» DATA BLOCK:
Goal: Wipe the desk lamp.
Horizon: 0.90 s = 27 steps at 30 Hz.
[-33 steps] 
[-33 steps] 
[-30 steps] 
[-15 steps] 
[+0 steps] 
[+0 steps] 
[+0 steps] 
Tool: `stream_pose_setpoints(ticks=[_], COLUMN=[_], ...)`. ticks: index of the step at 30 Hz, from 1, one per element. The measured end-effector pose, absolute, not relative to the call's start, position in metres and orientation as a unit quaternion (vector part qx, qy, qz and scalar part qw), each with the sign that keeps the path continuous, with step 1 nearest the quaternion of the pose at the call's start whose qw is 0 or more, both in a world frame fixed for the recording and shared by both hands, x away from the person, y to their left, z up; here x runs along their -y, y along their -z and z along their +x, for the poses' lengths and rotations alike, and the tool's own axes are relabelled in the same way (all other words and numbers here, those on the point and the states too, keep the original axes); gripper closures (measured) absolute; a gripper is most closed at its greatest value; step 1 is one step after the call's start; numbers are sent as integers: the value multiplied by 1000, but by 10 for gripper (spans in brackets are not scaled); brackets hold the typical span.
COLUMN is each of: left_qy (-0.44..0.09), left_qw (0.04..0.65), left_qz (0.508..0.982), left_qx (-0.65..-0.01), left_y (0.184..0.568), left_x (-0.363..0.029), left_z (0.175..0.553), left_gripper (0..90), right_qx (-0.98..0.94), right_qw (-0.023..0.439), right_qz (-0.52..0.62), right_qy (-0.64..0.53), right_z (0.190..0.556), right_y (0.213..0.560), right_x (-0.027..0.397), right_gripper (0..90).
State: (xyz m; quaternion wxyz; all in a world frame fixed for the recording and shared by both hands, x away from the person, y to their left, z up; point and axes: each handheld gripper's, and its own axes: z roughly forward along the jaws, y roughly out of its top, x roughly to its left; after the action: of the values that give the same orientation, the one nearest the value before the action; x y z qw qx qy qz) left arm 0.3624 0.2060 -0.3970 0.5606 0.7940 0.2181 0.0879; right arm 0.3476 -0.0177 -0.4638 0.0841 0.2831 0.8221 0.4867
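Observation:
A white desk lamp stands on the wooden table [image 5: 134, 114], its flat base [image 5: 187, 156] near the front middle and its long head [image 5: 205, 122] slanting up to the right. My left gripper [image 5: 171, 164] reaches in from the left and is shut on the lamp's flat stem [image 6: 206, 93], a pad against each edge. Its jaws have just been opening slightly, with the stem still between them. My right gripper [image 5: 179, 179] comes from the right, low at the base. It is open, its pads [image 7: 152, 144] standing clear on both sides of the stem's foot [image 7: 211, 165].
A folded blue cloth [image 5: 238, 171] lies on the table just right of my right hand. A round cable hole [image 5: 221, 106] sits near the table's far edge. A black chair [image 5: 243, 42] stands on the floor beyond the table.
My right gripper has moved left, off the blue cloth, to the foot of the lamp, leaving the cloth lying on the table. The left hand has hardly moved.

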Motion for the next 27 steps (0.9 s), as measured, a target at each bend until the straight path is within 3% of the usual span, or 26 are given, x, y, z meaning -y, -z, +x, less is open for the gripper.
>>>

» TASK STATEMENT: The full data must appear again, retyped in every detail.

» WRITTEN ANSWER:
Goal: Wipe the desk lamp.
Horizon: 0.90 s = 27 steps at 30 Hz.
[-33 steps] 
[-33 steps] 
[-30 steps] 
[-15 steps] 
[+0 steps] 
[+0 steps] 
[+0 steps] 
Tool: `stream_pose_setpoints(ticks=[_], COLUMN=[_], ...)`. ticks: index of the step at 30 Hz, from 1, one per element. The measured end-effector pose, absolute, not relative to the call's start, position in metres and orientation as a unit quaternion (vector part qx, qy, qz and scalar part qw), each with the sign that keeps the path continuous, with step 1 nearest the quaternion of the pose at the call's start whose qw is 0 or more, both in a world frame fixed for the recording and shared by both hands, x away from the person, y to their left, z up; here x runs along their -y, y along their -z and z along their +x, for the poses' lengths and rotations alike, and the tool's own axes are relabelled in the same way (all other words and numbers here, those on the point and the states too, keep the original axes); gripper closures (measured) absolute; a gripper is most closed at its greatest value; step 1 is one step after the call's start; numbers are sent as integers: the value multiplied by 1000, but by 10 for gripper (spans in brackets are not scaled); brackets hold the typical span.
COLUMN is each of: left_qy (-0.44..0.09), left_qw (0.04..0.65), left_qz (0.508..0.982), left_qx (-0.65..-0.01), left_y (0.184..0.568), left_x (-0.363..0.029), left_z (0.175..0.553), left_gripper (0..90), right_qx (-0.98..0.94), right_qw (-0.023..0.439), right_qz (-0.52..0.62), right_qy (-0.64..0.53), right_z (0.190..0.556), right_y (0.213..0.560), right_x (-0.027..0.397), right_gripper (0..90).
State: (xyz m; quaternion wxyz; all in a world frame fixed for the recording and shared by both hands, x away from the person, y to their left, z up; point and axes: each handheld gripper's, and its own axes: z roughly forward along the jaws, y roughly out of its top, x roughly to its left; after the action: of the values that give the same orientation, the one nearest the value before the action; x y z qw qx qy qz) left arm 0.3624 0.2060 -0.3970 0.5606 0.7940 0.2181 0.0879; right arm 0.3476 -0.0177 -0.4638 0.0841 0.2831 0.8221 0.4867
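Observation:
A white desk lamp stands on the wooden table [image 5: 134, 114], its flat base [image 5: 187, 156] near the front middle and its long head [image 5: 205, 122] slanting up to the right. My left gripper [image 5: 171, 164] reaches in from the left and is shut on the lamp's flat stem [image 6: 206, 93], a pad against each edge. Its jaws have just been opening slightly, with the stem still between them. My right gripper [image 5: 179, 179] comes from the right, low at the base. It is open, its pads [image 7: 152, 144] standing clear on both sides of the stem's foot [image 7: 211, 165].
A folded blue cloth [image 5: 238, 171] lies on the table just right of my right hand. A round cable hole [image 5: 221, 106] sits near the table's far edge. A black chair [image 5: 243, 42] stands on the floor beyond the table.
My right gripper has moved left, off the blue cloth, to the foot of the lamp, leaving the cloth lying on the table. The left hand has hardly moved.
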
Motion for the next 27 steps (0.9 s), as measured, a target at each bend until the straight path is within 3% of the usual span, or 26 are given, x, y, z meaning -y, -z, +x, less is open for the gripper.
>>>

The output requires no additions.